◆ AIM OF THE TASK: Copy out each line of the listing that has the word "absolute" in it.

- - - -

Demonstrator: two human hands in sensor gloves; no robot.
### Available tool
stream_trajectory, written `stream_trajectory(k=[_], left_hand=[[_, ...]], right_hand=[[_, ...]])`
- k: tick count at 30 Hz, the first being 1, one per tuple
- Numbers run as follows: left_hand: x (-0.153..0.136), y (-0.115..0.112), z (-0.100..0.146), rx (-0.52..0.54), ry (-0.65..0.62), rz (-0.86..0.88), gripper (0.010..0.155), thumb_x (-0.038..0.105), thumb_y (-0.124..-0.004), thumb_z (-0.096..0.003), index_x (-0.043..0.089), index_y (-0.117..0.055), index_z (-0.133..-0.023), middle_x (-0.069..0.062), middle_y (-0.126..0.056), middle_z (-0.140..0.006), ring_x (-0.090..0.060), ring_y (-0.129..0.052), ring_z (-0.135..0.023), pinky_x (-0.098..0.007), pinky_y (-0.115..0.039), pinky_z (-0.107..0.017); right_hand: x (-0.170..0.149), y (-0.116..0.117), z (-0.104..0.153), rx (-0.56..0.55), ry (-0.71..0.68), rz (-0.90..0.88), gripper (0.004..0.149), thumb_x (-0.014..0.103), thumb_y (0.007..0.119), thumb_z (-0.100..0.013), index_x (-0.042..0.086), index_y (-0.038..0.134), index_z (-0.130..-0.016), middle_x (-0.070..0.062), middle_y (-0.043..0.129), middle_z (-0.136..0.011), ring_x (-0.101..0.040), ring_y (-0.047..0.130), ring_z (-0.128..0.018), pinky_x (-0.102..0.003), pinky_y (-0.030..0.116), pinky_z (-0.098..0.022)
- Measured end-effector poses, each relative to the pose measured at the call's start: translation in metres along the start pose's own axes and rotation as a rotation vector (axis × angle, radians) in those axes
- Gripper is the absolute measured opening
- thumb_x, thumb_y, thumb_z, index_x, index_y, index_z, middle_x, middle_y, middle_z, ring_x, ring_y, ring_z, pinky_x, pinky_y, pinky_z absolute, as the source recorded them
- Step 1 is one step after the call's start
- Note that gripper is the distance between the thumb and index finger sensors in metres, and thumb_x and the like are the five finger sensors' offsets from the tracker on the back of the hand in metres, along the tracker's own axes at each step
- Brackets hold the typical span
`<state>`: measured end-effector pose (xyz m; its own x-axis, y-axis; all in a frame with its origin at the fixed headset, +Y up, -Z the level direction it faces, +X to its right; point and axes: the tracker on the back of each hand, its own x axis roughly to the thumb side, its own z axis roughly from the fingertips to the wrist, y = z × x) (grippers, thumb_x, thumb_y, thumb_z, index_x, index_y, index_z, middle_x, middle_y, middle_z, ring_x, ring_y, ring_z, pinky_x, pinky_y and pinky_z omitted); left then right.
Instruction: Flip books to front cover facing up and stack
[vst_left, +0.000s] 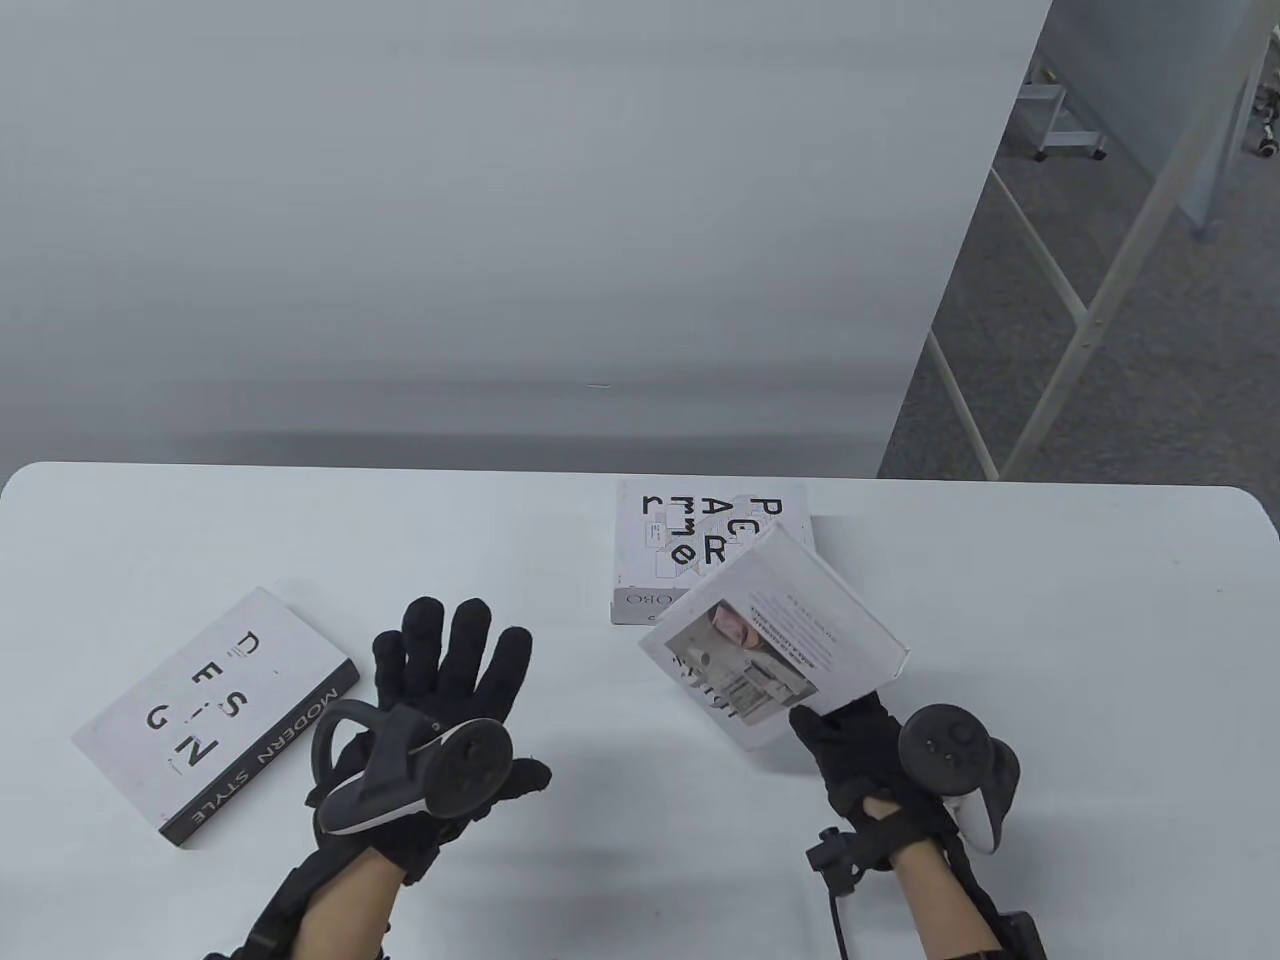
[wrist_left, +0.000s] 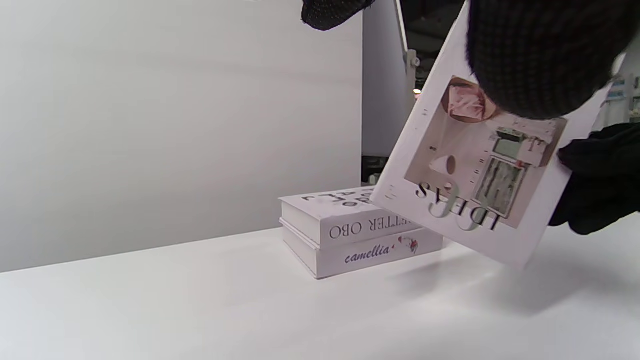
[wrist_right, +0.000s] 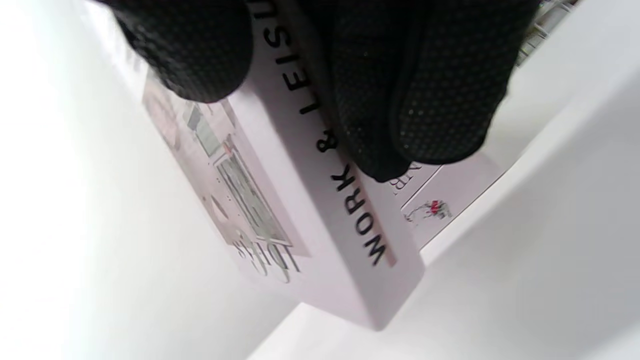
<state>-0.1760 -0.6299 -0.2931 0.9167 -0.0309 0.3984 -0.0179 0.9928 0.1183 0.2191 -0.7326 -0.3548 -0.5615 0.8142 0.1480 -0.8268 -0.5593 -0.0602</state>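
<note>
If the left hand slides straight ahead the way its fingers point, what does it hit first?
Probably nothing: the left hand points up the bare table, between the DESIGN book and the two-book stack. Depth is unclear.

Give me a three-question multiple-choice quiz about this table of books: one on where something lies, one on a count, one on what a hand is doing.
1. Where does the DESIGN book lie?
A. On the stack
B. Flat on the table, beside the left hand
C. In the right hand

2. How many books are already in the stack?
A. Two
B. Three
C. Four

3. What is the right hand doing?
A. Resting flat on the table
B. Pressing on the stack
C. Holding the IDEAS book tilted in the air

Answers: B, it lies left of the open left hand; A, two spines show; C, its fingers grip the raised book.
</note>
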Motion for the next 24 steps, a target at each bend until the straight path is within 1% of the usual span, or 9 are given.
stream_trajectory(k=[5, 7, 10, 13, 14, 16, 18, 20, 24], left_hand=[[-0.01, 0.006, 0.005, -0.001, 0.023, 0.026, 0.103, 0.068, -0.079, -0.0374, 0.009, -0.042, -0.114, -0.032, -0.026, -0.112, -0.066, -0.013, -0.09, -0.078, -0.031, -0.062], [-0.013, 0.009, 0.008, -0.001, 0.035, 0.03, 0.103, 0.068, -0.079, -0.0379, 0.009, -0.042, -0.114, -0.033, -0.027, -0.112, -0.066, -0.014, -0.091, -0.078, -0.032, -0.062], [-0.017, 0.012, 0.01, 0.012, 0.038, 0.048, 0.103, 0.068, -0.079, -0.038, 0.009, -0.041, -0.114, -0.033, -0.028, -0.112, -0.066, -0.015, -0.091, -0.078, -0.033, -0.062], [-0.019, 0.015, 0.013, 0.026, 0.039, 0.058, 0.103, 0.068, -0.079, -0.0381, 0.009, -0.042, -0.113, -0.033, -0.028, -0.112, -0.066, -0.016, -0.091, -0.078, -0.033, -0.062], [-0.019, 0.016, 0.014, 0.028, 0.04, 0.061, 0.103, 0.068, -0.079, -0.0381, 0.009, -0.042, -0.114, -0.033, -0.029, -0.112, -0.066, -0.016, -0.091, -0.078, -0.033, -0.062], [-0.021, 0.017, 0.015, 0.032, 0.041, 0.071, 0.102, 0.068, -0.079, -0.0382, 0.009, -0.043, -0.113, -0.033, -0.029, -0.112, -0.066, -0.016, -0.091, -0.078, -0.033, -0.062], [-0.023, 0.018, 0.016, 0.034, 0.044, 0.078, 0.102, 0.068, -0.079, -0.0381, 0.009, -0.043, -0.113, -0.033, -0.03, -0.112, -0.066, -0.017, -0.091, -0.078, -0.033, -0.062], [-0.024, 0.018, 0.016, 0.034, 0.046, 0.083, 0.102, 0.068, -0.079, -0.0382, 0.009, -0.043, -0.113, -0.033, -0.03, -0.112, -0.066, -0.017, -0.091, -0.078, -0.034, -0.062], [-0.026, 0.016, 0.016, 0.025, 0.049, 0.096, 0.102, 0.068, -0.079, -0.0383, 0.009, -0.044, -0.113, -0.033, -0.031, -0.112, -0.066, -0.017, -0.091, -0.078, -0.034, -0.062]], right_hand=[[0.004, 0.019, -0.034, -0.008, 0.156, -0.194, 0.073, 0.054, 0.069, -0.052, -0.005, 0.058, -0.094, -0.024, 0.092, -0.074, -0.024, 0.109, -0.052, -0.032, 0.095, -0.033], [0.004, 0.031, -0.05, -0.007, 0.25, -0.255, 0.073, 0.055, 0.068, -0.053, -0.006, 0.059, -0.093, -0.023, 0.093, -0.072, -0.022, 0.11, -0.05, -0.03, 0.096, -0.032], [0.003, 0.043, -0.067, -0.004, 0.347, -0.312, 0.074, 0.058, 0.066, -0.054, -0.006, 0.061, -0.091, -0.02, 0.096, -0.068, -0.018, 0.111, -0.047, -0.027, 0.097, -0.03], [0.002, 0.059, -0.082, -0.003, 0.461, -0.414, 0.074, 0.058, 0.065, -0.055, -0.008, 0.062, -0.09, -0.019, 0.097, -0.067, -0.017, 0.112, -0.047, -0.026, 0.098, -0.029], [0.003, 0.062, -0.085, -0.019, 0.466, -0.423, 0.074, 0.058, 0.065, -0.056, -0.008, 0.062, -0.09, -0.02, 0.097, -0.067, -0.017, 0.112, -0.047, -0.026, 0.098, -0.029], [0.007, 0.067, -0.093, -0.076, 0.475, -0.378, 0.075, 0.058, 0.065, -0.055, -0.009, 0.063, -0.089, -0.019, 0.098, -0.065, -0.016, 0.113, -0.044, -0.025, 0.098, -0.027], [0.011, 0.072, -0.101, -0.059, 0.489, -0.349, 0.075, 0.058, 0.064, -0.055, -0.009, 0.064, -0.089, -0.018, 0.098, -0.065, -0.016, 0.113, -0.044, -0.025, 0.099, -0.027], [0.014, 0.077, -0.107, -0.046, 0.523, -0.362, 0.075, 0.058, 0.063, -0.056, -0.008, 0.064, -0.089, -0.018, 0.098, -0.065, -0.015, 0.113, -0.045, -0.025, 0.099, -0.027], [0.017, 0.085, -0.113, -0.072, 0.584, -0.399, 0.075, 0.058, 0.063, -0.056, -0.01, 0.064, -0.088, -0.019, 0.098, -0.064, -0.016, 0.113, -0.044, -0.025, 0.099, -0.027]])
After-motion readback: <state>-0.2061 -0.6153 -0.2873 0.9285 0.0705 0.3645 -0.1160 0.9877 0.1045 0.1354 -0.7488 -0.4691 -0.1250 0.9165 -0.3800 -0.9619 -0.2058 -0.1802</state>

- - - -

◆ SOLVED EXERCISE:
- Gripper is the absolute measured opening
- thumb_x, thumb_y, thumb_z, index_x, index_y, index_z, middle_x, middle_y, middle_z, ring_x, ring_y, ring_z, pinky_x, pinky_y, pinky_z absolute, as the source recorded them

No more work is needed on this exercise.